TASK – Every line of the records that contains "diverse" should be tallied, and only the resulting number returned.

== INPUT FOR THIS TASK ==

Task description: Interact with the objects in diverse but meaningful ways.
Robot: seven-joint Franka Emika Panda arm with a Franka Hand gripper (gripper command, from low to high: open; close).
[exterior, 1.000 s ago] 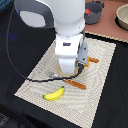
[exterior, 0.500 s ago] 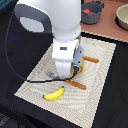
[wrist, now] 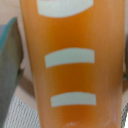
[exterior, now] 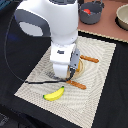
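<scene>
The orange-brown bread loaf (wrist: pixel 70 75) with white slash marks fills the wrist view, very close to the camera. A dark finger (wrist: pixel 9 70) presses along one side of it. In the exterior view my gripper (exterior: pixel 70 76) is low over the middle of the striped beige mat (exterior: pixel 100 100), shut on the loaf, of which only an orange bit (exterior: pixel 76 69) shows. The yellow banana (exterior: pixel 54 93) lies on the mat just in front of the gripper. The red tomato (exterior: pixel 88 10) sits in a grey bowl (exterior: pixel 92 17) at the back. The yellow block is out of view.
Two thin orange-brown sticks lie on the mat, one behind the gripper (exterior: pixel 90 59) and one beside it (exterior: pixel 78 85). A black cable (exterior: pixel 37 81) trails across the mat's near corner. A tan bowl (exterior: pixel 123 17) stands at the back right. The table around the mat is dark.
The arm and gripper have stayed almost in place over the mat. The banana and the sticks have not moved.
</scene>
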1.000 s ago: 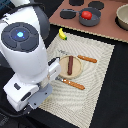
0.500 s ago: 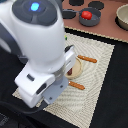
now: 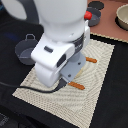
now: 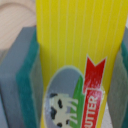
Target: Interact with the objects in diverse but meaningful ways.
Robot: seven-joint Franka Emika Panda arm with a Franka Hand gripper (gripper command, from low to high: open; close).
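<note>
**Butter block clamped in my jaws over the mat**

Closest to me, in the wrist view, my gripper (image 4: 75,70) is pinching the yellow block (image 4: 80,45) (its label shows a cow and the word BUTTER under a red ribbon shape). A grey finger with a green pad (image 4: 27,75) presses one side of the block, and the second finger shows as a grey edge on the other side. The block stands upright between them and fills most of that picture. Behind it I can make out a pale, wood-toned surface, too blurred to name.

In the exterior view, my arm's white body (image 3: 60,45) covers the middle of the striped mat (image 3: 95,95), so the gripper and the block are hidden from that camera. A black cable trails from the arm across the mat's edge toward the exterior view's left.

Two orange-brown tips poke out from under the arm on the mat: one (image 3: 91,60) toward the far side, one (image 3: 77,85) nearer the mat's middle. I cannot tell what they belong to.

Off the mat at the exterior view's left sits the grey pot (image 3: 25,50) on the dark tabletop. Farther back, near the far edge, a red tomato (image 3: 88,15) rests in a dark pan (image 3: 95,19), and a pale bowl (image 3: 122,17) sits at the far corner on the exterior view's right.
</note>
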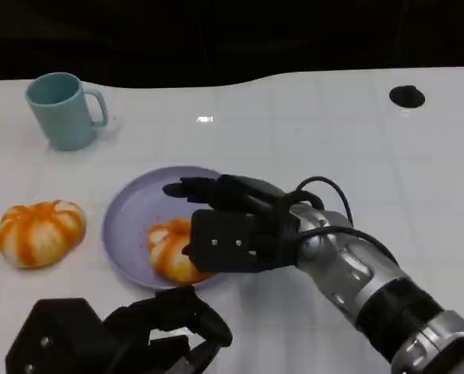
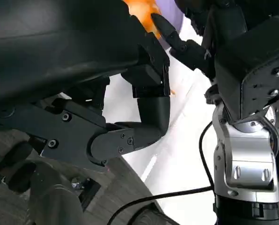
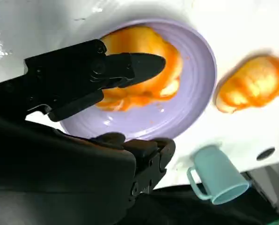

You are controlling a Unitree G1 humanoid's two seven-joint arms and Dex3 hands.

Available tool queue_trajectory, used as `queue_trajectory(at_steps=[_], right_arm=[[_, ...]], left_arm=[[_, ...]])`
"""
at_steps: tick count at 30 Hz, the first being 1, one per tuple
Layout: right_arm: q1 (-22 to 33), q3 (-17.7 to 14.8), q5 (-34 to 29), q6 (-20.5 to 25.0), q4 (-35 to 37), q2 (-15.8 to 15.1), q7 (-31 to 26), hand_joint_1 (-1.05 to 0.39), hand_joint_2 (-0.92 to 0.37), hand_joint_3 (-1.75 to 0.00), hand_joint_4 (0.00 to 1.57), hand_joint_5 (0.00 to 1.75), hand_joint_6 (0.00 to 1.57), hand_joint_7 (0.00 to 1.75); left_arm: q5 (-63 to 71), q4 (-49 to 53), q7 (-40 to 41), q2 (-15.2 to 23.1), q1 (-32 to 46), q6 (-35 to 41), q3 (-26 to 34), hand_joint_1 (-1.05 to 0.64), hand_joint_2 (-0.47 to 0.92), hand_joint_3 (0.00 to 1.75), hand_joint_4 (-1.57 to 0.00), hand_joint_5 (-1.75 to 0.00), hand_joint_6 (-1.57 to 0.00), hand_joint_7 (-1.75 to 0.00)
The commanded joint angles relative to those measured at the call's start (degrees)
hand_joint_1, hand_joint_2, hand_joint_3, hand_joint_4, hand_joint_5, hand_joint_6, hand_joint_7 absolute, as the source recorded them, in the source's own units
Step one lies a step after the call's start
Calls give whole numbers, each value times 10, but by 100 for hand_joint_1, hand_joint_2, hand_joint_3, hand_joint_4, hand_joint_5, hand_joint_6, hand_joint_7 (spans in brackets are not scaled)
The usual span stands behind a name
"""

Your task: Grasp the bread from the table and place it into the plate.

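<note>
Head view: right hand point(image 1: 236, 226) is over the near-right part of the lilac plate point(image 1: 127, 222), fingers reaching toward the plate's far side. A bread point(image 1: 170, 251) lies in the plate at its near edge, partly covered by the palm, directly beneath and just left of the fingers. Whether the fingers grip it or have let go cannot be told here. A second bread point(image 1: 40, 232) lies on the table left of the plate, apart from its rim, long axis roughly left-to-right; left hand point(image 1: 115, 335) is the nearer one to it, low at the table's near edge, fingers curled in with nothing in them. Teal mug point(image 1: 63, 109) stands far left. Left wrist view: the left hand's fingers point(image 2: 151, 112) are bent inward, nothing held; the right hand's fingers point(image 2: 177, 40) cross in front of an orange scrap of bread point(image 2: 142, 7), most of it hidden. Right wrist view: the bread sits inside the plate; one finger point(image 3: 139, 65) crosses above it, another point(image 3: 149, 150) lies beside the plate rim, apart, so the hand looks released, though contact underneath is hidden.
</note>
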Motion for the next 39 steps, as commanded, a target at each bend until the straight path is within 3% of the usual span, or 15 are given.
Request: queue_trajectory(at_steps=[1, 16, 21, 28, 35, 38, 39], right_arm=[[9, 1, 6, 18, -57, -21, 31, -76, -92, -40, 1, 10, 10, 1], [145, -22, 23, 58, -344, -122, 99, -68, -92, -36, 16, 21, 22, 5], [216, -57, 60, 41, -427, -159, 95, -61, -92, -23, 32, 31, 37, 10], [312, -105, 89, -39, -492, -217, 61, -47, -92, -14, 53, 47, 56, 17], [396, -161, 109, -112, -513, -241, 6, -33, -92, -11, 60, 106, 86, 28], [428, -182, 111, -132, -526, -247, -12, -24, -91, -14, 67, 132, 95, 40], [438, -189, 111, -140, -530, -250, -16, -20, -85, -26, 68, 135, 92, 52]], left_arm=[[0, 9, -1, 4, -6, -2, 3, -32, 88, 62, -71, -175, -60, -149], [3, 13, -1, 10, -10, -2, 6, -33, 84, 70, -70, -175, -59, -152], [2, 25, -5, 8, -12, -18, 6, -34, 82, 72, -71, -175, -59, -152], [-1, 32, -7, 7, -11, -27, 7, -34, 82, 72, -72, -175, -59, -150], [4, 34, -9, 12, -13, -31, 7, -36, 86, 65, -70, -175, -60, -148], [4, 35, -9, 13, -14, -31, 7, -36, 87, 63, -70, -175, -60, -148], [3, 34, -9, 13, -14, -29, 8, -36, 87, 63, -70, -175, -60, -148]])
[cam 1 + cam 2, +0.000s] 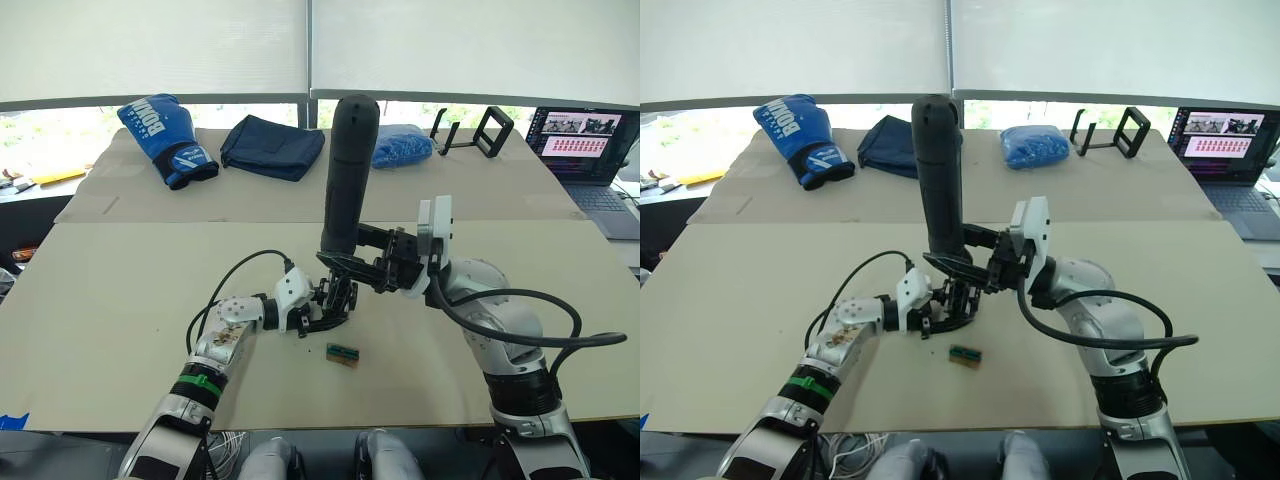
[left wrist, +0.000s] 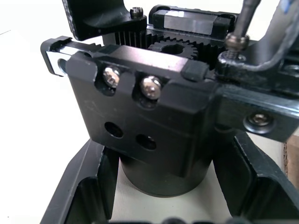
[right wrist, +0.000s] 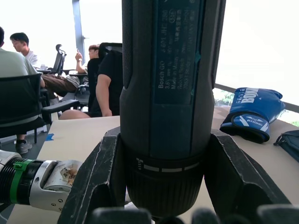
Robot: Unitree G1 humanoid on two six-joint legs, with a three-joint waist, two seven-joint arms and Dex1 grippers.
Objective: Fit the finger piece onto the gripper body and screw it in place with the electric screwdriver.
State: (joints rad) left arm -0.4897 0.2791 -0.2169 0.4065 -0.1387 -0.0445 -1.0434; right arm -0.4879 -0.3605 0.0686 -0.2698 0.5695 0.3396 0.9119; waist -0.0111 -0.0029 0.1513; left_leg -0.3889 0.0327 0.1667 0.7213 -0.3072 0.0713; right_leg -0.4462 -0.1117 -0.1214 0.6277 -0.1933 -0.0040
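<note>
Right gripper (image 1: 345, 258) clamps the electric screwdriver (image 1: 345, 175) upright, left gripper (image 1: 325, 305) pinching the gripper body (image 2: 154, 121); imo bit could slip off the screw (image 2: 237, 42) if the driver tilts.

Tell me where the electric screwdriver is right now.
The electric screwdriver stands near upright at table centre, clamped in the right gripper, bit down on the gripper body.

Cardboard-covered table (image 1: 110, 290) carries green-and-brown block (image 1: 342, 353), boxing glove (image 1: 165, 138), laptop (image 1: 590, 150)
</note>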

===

ANSWER TO THE PROBLEM – 2